Pungli Komite Sekolah MAN 2 dan Keterbukaan Informasi
Perwira polisi di Bidang Reserse Kriminal Khusus Polda Sumatera Barat tengah menerima laporan soal dugaan Pungli, Penggelapan, dan Korupsi di MAN 2 Padang
Oleh YURNALDI
Wartawan Utama, Aktivis Antikorupsi, Komisioner Komisi
Informasi Sumatera Barat
Tim sapu bersih pungutan
liar (saber pungli) sudah menangkap kepala dan wakil kepala sekolah SMKN 8
Jember dan Kepala SMPN 6 Mataram, Nusa Tenggara Barat. Saat penangkapan,
diamankan barang bukti puluhan juta rupiah. Itu di daerah lain (baca Padang Ekspres, Kamis, 9 Maret 2017).
Bagaimana di Padang?
Inilah yang ironik. Tim Saber Pungli entah berada di mana. Tak tampak aksinya.

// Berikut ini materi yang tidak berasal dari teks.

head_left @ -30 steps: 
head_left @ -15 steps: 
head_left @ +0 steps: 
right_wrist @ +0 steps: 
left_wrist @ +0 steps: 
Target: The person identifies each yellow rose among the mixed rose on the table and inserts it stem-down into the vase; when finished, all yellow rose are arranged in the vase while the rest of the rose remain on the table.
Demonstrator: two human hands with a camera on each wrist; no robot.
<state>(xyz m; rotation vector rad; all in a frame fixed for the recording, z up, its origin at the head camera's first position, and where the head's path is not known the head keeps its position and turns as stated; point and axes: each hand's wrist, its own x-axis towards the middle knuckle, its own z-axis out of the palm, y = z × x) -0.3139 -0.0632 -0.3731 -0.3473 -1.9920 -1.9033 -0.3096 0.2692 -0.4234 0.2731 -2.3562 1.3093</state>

Ada pengakuan dari kepala sekolah MAN 2 Padang di hadapan orangtua siswa bahwa
dia sudah “berkoordinasi” dengan tim Saber Pungli dan Ombudsman. Entah apa yang
dikoordinasikan, tapi yang pasti Tim Saber Pungli dan Ombudsman di daerah ini
pasti kena kicuah. Surat Komite MAN 2
Kota Padang nomor 006/KMT/M2/02/2017, tanggal 8 Maret 2017, jelas-jelas pungli
berbalut sumbangan.
Bagaimana mungkin yang
namanya sumbangan itu dipatok besarannya dengan standar bawah Rp180.000 per
bulan. Mungkin pengurus komite MAN 2 Padang dan kepala sekolah tak paham dengan
regulasi yang ada. Atau basibanak dan basipakak
karena kasus Komite Sekolah MAN 2 Padang tak bisa mempertanggungjawabkan pungli
tahun 2015/2016 sebesar Rp3,83 miliar dan miliaran rupiah tahun-tahun
sebelumnya, dianggap tak ada masalah karena ada kata “koordinasi” dengan
pihak-pihak yang seharusnya berantas pungli. Bisa dihitung, dengan pungli
Rp180.000 x 1.385 siswa, maka sebulan besaran pungli lebih kurang Rp249,3 juta atau
setahun Rp2,99 miliar. Artinya, jika pungli ini tidak diusut, maka sepanjang
tahun 2017 akan terkumpul dana pungli lebih kurang Rp2,99 miliar. Dahsyat! Dan
mungkin juga nekad!
Keputusan Direktur
Jenderal Pendidikan Islam Nomor 7381 Tahun 2016 tentang Petunjuk Teknis Bantuan
Operasional Sekolah pada Madrasah Tahun Anggaran 2017 menegaskan, semua madrasah negeri dilarang melakukan
pungutan kepada orangtua/wali siswa (BAB II, bagian A poin 2).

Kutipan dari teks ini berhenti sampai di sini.